Сущий пустяк требовался теперь для завершения исследований: предстояло узнать, каким чудом "осквернитель" гробниц фараонов закончил свою жизнь признанным вождем нескольких туркменских племен?
Помочь в этом могли только книги и архивные материалы, и вскоре мы с Березкиным расстались с Мангышлаком.
Великая вещь - ясная постановка вопроса! После того как отпало предположение об искусстве эрсари и на первый план выдвинулась личность Кара-Сердара, я мог действовать спокойно и целеустремленно.
Березкин, по обыкновению, уклонился от литературных изысканий, а я еще раз просмотрел сочинения Абульгази и Ануша-хана и увлекся интереснейшей книгой под названием "Очерки истории туркменского народа", изданной в Ашхабаде в начале нашего века. В ней и нашел я упоминание о Кара-Сердаре и некоторые новые сведения о нем в изложении русского купца Ивана Старовойта.
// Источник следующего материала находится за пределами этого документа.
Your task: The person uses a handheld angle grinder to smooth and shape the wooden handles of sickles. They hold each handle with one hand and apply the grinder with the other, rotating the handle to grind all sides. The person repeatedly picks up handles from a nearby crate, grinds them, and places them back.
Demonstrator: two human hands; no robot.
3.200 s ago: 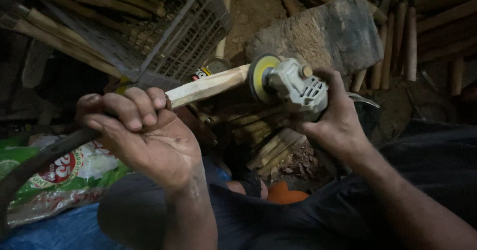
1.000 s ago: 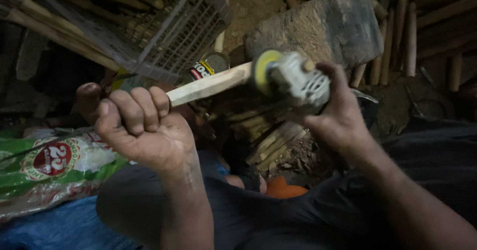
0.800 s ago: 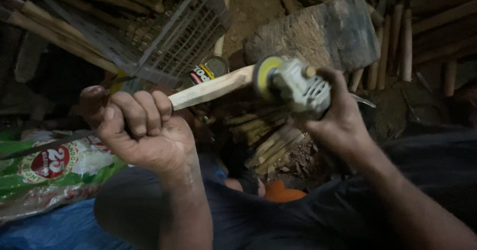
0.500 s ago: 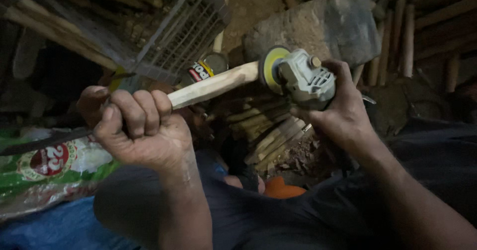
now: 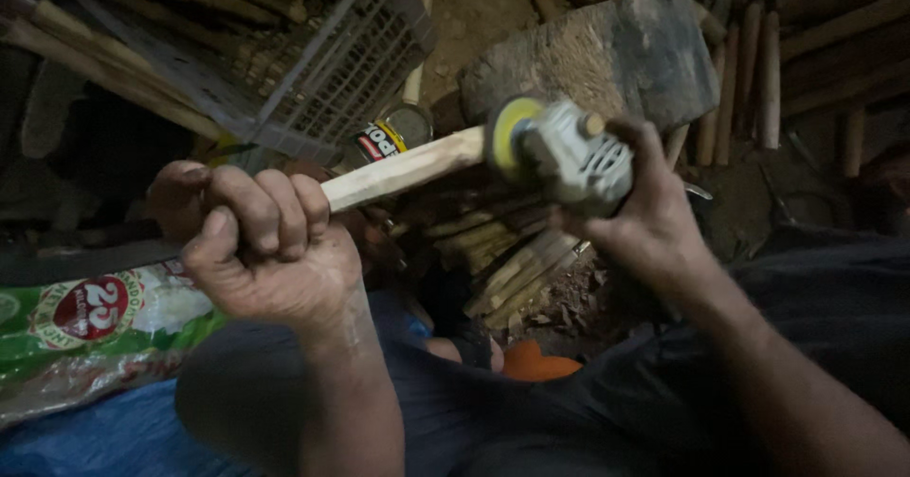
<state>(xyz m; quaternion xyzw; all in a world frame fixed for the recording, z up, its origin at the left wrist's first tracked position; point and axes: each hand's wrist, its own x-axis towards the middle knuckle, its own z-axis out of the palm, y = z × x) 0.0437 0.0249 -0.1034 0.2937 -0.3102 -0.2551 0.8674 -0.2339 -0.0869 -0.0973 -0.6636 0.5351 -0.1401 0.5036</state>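
Above the lap, left hand (image 5: 270, 249) clenched round a stiff, light wooden handle (image 5: 403, 169) — best held mid-shaft — right hand (image 5: 645, 216) grasping the heavier grinder (image 5: 564, 150).

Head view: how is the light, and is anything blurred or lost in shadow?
Head view: dim overall; light falls on the left hand, the pale wooden handle and the stone block; the grinder in the right hand is smeared by motion blur; the upper left behind the wire basket and the right edge sink into shadow; no glare.
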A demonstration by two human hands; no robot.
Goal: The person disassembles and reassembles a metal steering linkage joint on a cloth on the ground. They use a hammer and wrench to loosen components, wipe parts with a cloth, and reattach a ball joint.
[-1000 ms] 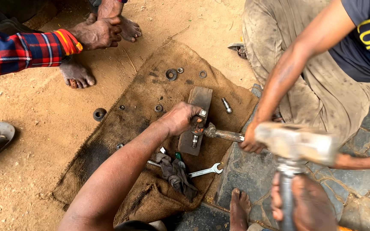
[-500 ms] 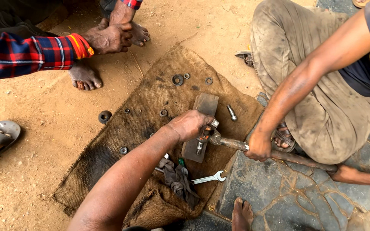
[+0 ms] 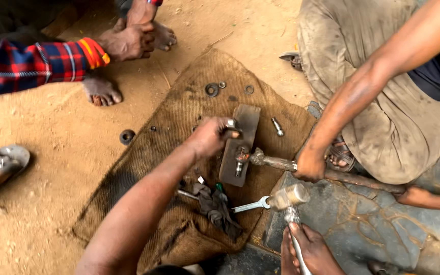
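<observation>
Since half a second ago our hammer (image 3: 291,196) has come back into view at the lower right, its head low over the stone floor (image 3: 362,229) beside the spanner (image 3: 250,205); before, it was out of frame. Our right hand (image 3: 309,249) is clamped on the hammer's handle, and the bottom edge cuts off the wrist. Our left hand (image 3: 212,135) stays closed on a small metal piece at the top of the steel block (image 3: 240,145), which lies on the sacking (image 3: 179,153) in the dirt. A co-worker's hand (image 3: 309,165) still grips the long rod (image 3: 332,173), whose end meets the fitting (image 3: 240,155) on the block.

What the left fingers pinch is too covered to name. A dark rag (image 3: 215,203) hides part of the tools below the block. Washers (image 3: 212,89) lie at the sacking's far end; a bolt (image 3: 277,126) lies right of the block.
</observation>
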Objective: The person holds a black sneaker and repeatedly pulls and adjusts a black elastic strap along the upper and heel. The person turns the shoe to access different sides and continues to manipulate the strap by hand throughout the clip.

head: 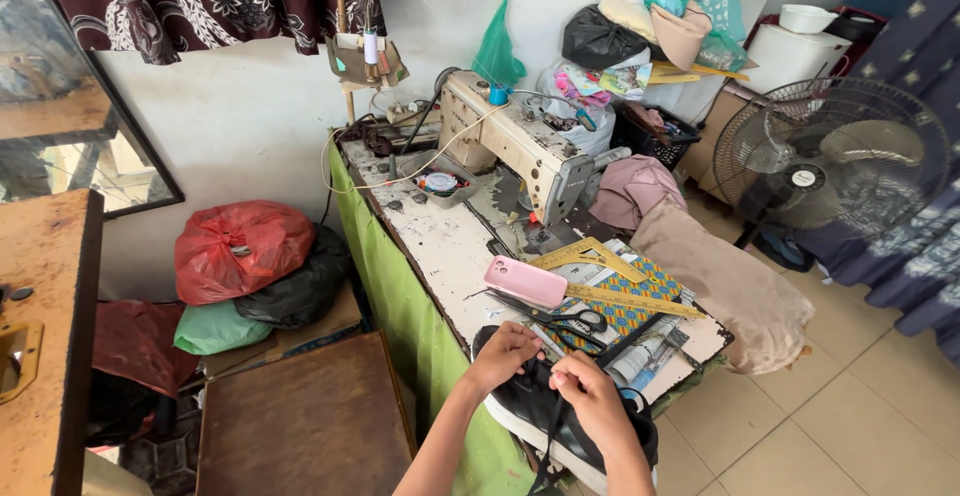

В самом этом факте нет ничего необычного: русские к тому времени уже более столетия торговали с Хивой, а торговые пути шли через Мангышлак. Начинались они на Волге. Туркмены тоже имели свой морской флот - под войлочными парусами плавали по Каспию киржимы, нау, кулазы, - а торговые операции осуществлялись все-таки на русских судах, которые назывались "бус". Бусы сплывали в Каспий сразу после волжского ледохода, приходили в гавани Мангышлака к "трухменцам", как говорили тогда, и оттуда купцы отправляли в Хиву так называемых хабарщиков - торговых вестников. За проход через туркменские владения взималась пошлина, а хабарщиками обычно были сами туркмены, значительно лучше русских чувствовавшие себя в пустыне.